Exercise objective: Everything in the data below is left aside except the lines from the one containing "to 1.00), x" through the one containing "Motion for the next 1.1"; repeat those exactly.

(Supplied information begins)

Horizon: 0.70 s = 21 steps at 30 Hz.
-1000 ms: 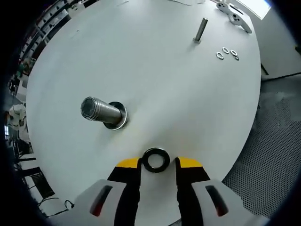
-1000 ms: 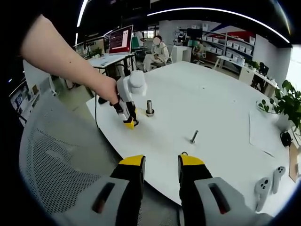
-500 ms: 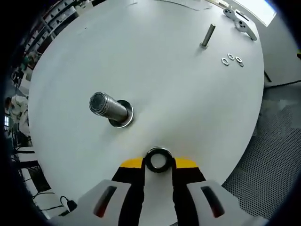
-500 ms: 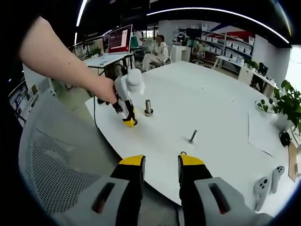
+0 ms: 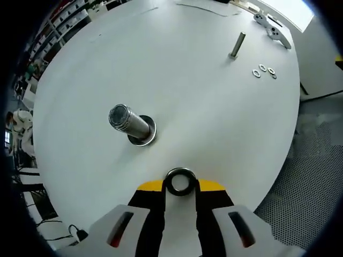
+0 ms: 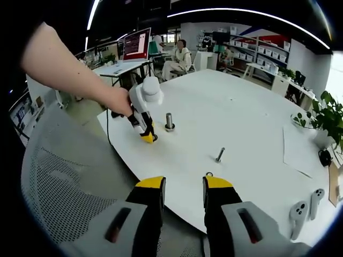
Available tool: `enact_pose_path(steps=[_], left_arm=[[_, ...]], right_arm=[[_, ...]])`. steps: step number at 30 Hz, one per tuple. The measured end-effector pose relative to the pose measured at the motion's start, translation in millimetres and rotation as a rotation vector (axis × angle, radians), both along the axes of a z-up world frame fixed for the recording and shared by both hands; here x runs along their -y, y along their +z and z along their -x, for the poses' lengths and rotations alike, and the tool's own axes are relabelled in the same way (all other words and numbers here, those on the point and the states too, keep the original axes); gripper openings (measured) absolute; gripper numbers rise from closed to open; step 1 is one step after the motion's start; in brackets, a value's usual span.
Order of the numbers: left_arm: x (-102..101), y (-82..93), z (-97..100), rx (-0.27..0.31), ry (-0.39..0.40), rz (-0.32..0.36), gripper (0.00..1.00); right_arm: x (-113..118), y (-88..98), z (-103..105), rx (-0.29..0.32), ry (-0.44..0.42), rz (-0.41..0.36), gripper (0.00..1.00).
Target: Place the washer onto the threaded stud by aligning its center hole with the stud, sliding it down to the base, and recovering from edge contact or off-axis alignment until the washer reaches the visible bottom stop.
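**Washer pinched in the left gripper, just short of the stud**

The washer, a dark ring, sits low in the centre of the left gripper view, clamped edge to edge between the yellow-tipped jaws of the left gripper. Whether it rests on the white table or is just off it cannot be told. The threaded stud stands above and to the left of it, near but apart, rising from a round metal base plate.

In the upper right of that view stand a thinner bolt, three small loose washers and a pair of white hand controllers at the table's edge.

In the right gripper view, the left gripper appears left of centre, held by a person's hand, just beside the stud. The right gripper hangs over the near edge of the table, jaws apart and empty.

Likely risks: the ring, held by its rim, may tilt and catch on the stud's top or jam on the threads if it comes down off-axis.

Compared with a second ago, the left jaws have closed from open onto the washer.
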State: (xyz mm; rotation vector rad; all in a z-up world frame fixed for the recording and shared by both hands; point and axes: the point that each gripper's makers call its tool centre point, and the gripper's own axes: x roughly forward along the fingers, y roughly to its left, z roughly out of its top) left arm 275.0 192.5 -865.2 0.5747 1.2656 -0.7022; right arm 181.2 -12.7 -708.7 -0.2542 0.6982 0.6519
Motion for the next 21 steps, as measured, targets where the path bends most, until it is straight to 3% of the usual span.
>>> enact_pose_path(steps=[6, 21], left_arm=[[0, 5.2, -3.4, 0.012, 0.002, 0.011, 0.18], [-2, 48.3, -33.9, 0.115, 0.012, 0.087, 0.18]], right_arm=[[0, -0.1, 0, -0.003, 0.001, -0.002, 0.3], [-1, -0.4, 0, -0.007, 0.001, -0.008, 0.3]])
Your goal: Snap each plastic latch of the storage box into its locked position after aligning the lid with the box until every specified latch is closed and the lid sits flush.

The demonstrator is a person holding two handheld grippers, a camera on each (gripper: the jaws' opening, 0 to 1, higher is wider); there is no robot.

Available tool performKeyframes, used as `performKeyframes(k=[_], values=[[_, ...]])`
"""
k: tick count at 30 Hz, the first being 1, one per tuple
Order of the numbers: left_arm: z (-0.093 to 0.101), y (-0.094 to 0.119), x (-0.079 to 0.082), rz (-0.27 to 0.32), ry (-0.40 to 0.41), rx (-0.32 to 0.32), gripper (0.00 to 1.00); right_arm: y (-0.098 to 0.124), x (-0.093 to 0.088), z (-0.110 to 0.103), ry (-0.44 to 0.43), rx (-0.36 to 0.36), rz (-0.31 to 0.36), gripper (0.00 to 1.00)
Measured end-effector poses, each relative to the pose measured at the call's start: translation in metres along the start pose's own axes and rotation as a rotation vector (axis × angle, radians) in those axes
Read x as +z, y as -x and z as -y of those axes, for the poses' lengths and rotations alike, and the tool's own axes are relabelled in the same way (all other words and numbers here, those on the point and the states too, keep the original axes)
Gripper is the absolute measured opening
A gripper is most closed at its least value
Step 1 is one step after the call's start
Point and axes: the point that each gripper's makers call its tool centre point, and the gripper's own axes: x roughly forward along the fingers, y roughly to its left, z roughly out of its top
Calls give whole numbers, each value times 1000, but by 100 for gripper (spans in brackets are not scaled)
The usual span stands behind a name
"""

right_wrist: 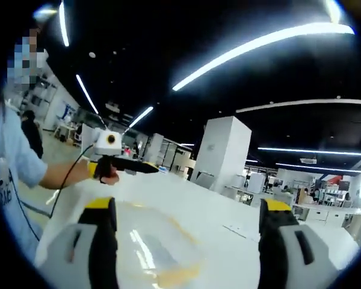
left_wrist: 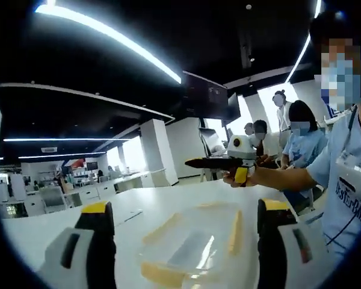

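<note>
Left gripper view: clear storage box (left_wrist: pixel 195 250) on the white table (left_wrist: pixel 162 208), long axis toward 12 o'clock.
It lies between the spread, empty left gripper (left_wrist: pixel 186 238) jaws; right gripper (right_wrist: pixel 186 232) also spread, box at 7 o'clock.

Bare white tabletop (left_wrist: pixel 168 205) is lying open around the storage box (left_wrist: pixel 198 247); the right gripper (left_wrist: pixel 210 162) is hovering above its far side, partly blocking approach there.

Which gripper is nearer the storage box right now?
Left, probably, by little: the storage box lies low between the left gripper's open jaws, looming large. The right gripper also faces it, seemingly slightly farther back.
</note>
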Motion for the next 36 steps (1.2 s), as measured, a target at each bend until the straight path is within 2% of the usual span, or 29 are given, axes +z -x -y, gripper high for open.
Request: performKeyframes(k=[4, 5, 10, 12, 14, 16, 19, 23, 25, 36], values=[[2, 3, -5, 24, 25, 0, 100, 2, -9, 2, -17, -20, 6, 100], [3, 3, -7, 23, 28, -1, 100, 2, -11, 3, -44, -20, 13, 100], [4, 4, -24, 7, 56, 0, 100, 5, -6, 8, -48, -49, 42, 100], [8, 2, -23, 4, 65, 0, 100, 7, -3, 7, -56, -50, 63, 100], [11, 2, -16, 54, 89, 3, 100, 7, -3, 8, -66, -53, 62, 100], [12, 3, -20, 40, 101, -10, 100, 11, -3, 7, -65, -56, 60, 100], [13, 1, -30, -9, 61, 13, 100, 13, -3, 8, -54, -64, 64, 100], [13, -4, -31, -11, 69, 9, 100, 11, -7, 6, -40, -63, 46, 100], [11, -6, -35, -31, 68, 11, 100, 11, -10, 5, -40, -58, 37, 100], [5, 11, -30, 4, 61, 52, 100, 11, -17, -12, -18, -62, 23, 100]])
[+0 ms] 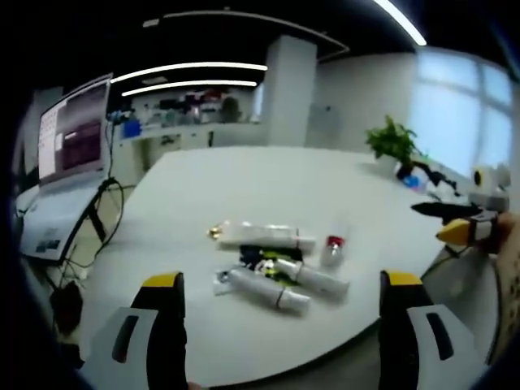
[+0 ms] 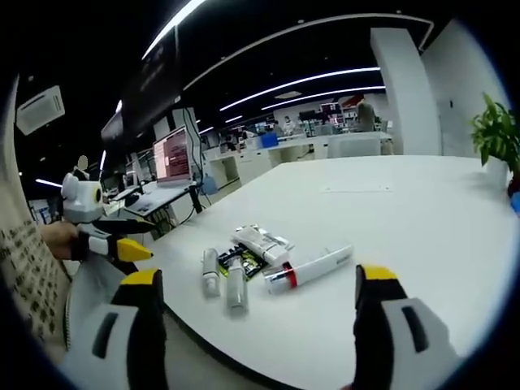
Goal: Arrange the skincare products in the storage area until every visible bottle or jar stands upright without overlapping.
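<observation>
Several skincare items lie flat in a loose cluster on the white table (image 1: 244, 179). In the left gripper view I see a long white tube with a gold cap (image 1: 260, 236), a small clear bottle with a red cap (image 1: 332, 250), two white tubes (image 1: 313, 278) (image 1: 264, 291) and a dark packet (image 1: 264, 258) under them. My left gripper (image 1: 281, 279) hovers open just short of the cluster. The right gripper view shows a red-ended tube (image 2: 313, 266), a white tube (image 2: 262, 242) and two small bottles (image 2: 210, 270) (image 2: 236, 286). My right gripper (image 2: 257, 276) is open, holding nothing.
A monitor (image 1: 73, 130) and cables (image 1: 97, 211) stand off the table's left side. A potted plant (image 1: 392, 142) sits at the far right. The rounded table edge (image 1: 244, 375) runs close to me. The right gripper (image 1: 455, 221) shows at the right, a sleeve (image 2: 28, 260) at the left.
</observation>
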Demonstrator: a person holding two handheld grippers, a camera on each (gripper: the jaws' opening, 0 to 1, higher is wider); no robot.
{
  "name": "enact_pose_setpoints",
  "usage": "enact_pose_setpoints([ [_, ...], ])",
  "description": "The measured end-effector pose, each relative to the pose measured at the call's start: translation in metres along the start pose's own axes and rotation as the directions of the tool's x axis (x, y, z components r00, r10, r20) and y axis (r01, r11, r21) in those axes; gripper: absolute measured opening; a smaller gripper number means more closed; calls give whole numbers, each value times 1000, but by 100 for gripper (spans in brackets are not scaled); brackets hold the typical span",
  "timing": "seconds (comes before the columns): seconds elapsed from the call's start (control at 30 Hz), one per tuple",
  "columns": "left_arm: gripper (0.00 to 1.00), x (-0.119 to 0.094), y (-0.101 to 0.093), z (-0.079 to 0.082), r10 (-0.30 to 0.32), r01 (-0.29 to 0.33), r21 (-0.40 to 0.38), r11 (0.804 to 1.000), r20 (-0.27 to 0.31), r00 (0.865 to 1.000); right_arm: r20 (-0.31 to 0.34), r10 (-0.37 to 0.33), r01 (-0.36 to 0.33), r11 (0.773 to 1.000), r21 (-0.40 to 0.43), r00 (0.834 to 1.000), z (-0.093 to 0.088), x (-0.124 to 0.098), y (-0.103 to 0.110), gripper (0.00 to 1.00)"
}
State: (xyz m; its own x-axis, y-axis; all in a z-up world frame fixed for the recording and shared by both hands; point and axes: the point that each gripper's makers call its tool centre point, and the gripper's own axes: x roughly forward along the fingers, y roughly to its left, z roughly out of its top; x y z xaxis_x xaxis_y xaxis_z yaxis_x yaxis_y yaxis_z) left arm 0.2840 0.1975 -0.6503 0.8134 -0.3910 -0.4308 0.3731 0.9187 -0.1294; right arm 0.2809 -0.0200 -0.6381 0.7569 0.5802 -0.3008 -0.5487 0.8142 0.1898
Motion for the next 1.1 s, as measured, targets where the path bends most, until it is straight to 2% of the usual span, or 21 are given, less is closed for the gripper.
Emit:
enact_pose_setpoints([
  [0.13,97,0,-3,1,-9,9,4,1000,-8,1000,-3,0,0,1000,5,1000,0,0,-1,100],
  [0.23,97,-3,-7,9,-21,21,-48,999,15,1000,10,4,-4,1000,31,1000,5,-1,-1,100],
  [0.27,97,-3,-8,10,-22,22,-35,999,11,1000,34,-12,10,999,40,999,10,-3,-3,100],
  [0.33,97,-3,-6,6,-17,17,11,1000,-13,1000,39,-8,7,999,43,999,12,-4,-2,100],
  [0.43,97,-1,-7,4,-29,29,-1,1000,-2,1000,16,-6,5,999,36,1000,5,-2,-2,100],
  [0.5,97,0,-8,-3,-44,43,-16,999,-22,999,4,-3,3,1000,27,1000,2,-2,-1,100],
  [0.53,97,1,-3,-7,-27,27,13,1000,-39,999,1,-1,1,1000,22,1000,1,-2,0,100],
  [0.6,97,2,-3,-4,-25,25,11,1000,-27,999,-11,-4,5,1000,29,1000,-2,-2,-2,100],
  [0.83,97,4,-6,-7,-38,39,30,999,-42,998,-22,6,-5,999,32,1000,-4,-1,-1,100],
  [1.1,97,3,-4,-9,-16,17,23,1000,-50,999,-28,16,-15,999,31,999,-4,0,0,97],
])
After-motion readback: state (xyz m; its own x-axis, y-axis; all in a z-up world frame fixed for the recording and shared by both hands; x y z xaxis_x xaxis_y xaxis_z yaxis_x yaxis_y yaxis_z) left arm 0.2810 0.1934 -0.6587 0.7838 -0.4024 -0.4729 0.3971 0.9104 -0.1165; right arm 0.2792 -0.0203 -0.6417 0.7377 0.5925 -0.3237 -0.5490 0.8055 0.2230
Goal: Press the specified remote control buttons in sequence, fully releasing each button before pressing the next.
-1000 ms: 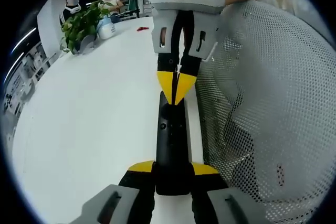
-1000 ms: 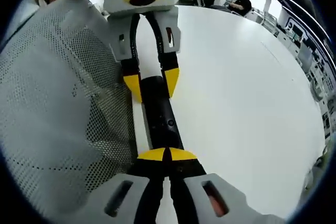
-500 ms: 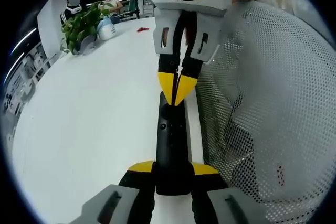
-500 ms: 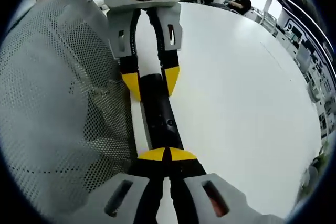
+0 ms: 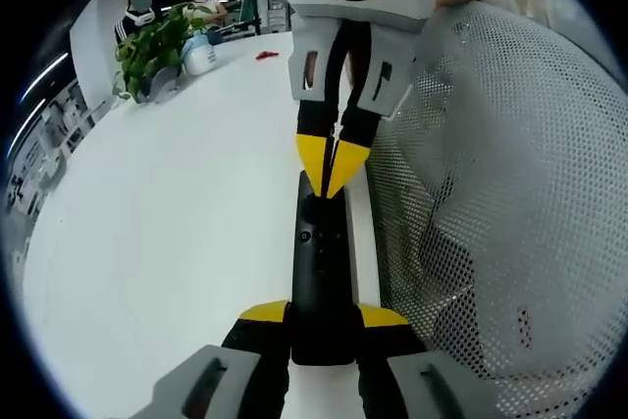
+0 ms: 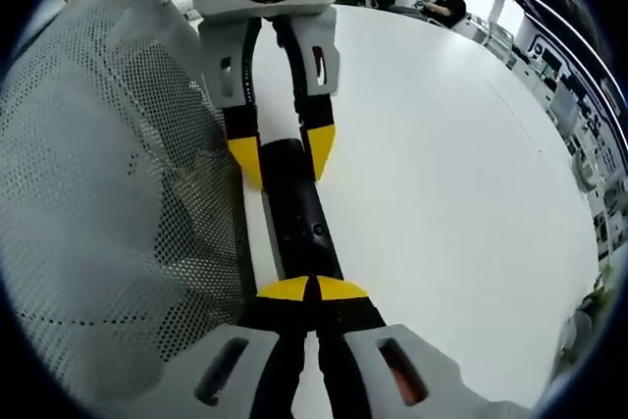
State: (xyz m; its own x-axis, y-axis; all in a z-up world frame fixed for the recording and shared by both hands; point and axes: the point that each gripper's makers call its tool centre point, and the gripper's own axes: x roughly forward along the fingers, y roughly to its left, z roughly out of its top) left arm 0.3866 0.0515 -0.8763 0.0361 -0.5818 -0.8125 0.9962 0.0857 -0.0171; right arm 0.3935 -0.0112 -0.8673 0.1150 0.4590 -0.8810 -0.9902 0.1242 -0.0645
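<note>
A slim black remote (image 5: pixel 320 262) lies lengthwise over the white table (image 5: pixel 177 203). My left gripper (image 5: pixel 322 317) is shut on its near end, one yellow tip on each side. In the left gripper view, my right gripper (image 5: pixel 332 170) comes down from the top, shut. Its joined yellow tips touch the remote's far end, just beyond a small round button (image 5: pixel 306 235). In the right gripper view the remote (image 6: pixel 296 213) runs away from my right gripper (image 6: pixel 312 289), whose tips rest on it. The left gripper (image 6: pixel 283 156) clamps the other end.
A person's white mesh garment (image 5: pixel 491 193) hangs along the table edge beside the remote, also visible as the mesh garment (image 6: pixel 108 174). A potted plant (image 5: pixel 152 46), a small red object (image 5: pixel 265 54) and seated people are far across the table. Open table surface (image 6: pixel 451 164) lies on the other side.
The right gripper's body has shifted very slightly sideways. Its tips stay on the remote. The left gripper and remote have not moved.
</note>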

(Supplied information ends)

Task response:
  "columns": "left_arm: gripper (0.00 to 1.00), x (-0.119 to 0.094), y (-0.101 to 0.093), z (-0.079 to 0.082), r10 (-0.30 to 0.32), r01 (-0.29 to 0.33), r21 (-0.40 to 0.38), r11 (0.804 to 1.000), r20 (-0.27 to 0.31), r00 (0.865 to 1.000); right_arm: r20 (-0.31 to 0.34), r10 (-0.37 to 0.33), r01 (-0.36 to 0.33), r11 (0.773 to 1.000), r21 (-0.40 to 0.43), r00 (0.834 to 1.000), z (-0.093 to 0.088), x (-0.124 to 0.098), y (-0.103 to 0.110), gripper (0.00 to 1.00)"
}
State: (xyz m; its own x-axis, y-axis; all in a z-up world frame fixed for the recording and shared by both hands; point and axes: the point that each gripper's makers call its tool centre point, and the gripper's own axes: x roughly forward along the fingers, y roughly to its left, z roughly out of its top; x y z xaxis_x xaxis_y xaxis_z yaxis_x yaxis_y yaxis_z) left arm 0.2840 0.1975 -0.6503 0.8134 -0.3910 -0.4308 0.3731 0.9187 -0.1294; right arm 0.2809 -0.0200 -0.6381 0.7569 0.5802 -0.3008 -0.5487 0.8142 0.1898
Motion for the next 1.1 s, as measured, targets where the path bends most, until it is straight to 2% of the usual span, or 21 are given, less is closed for the gripper.

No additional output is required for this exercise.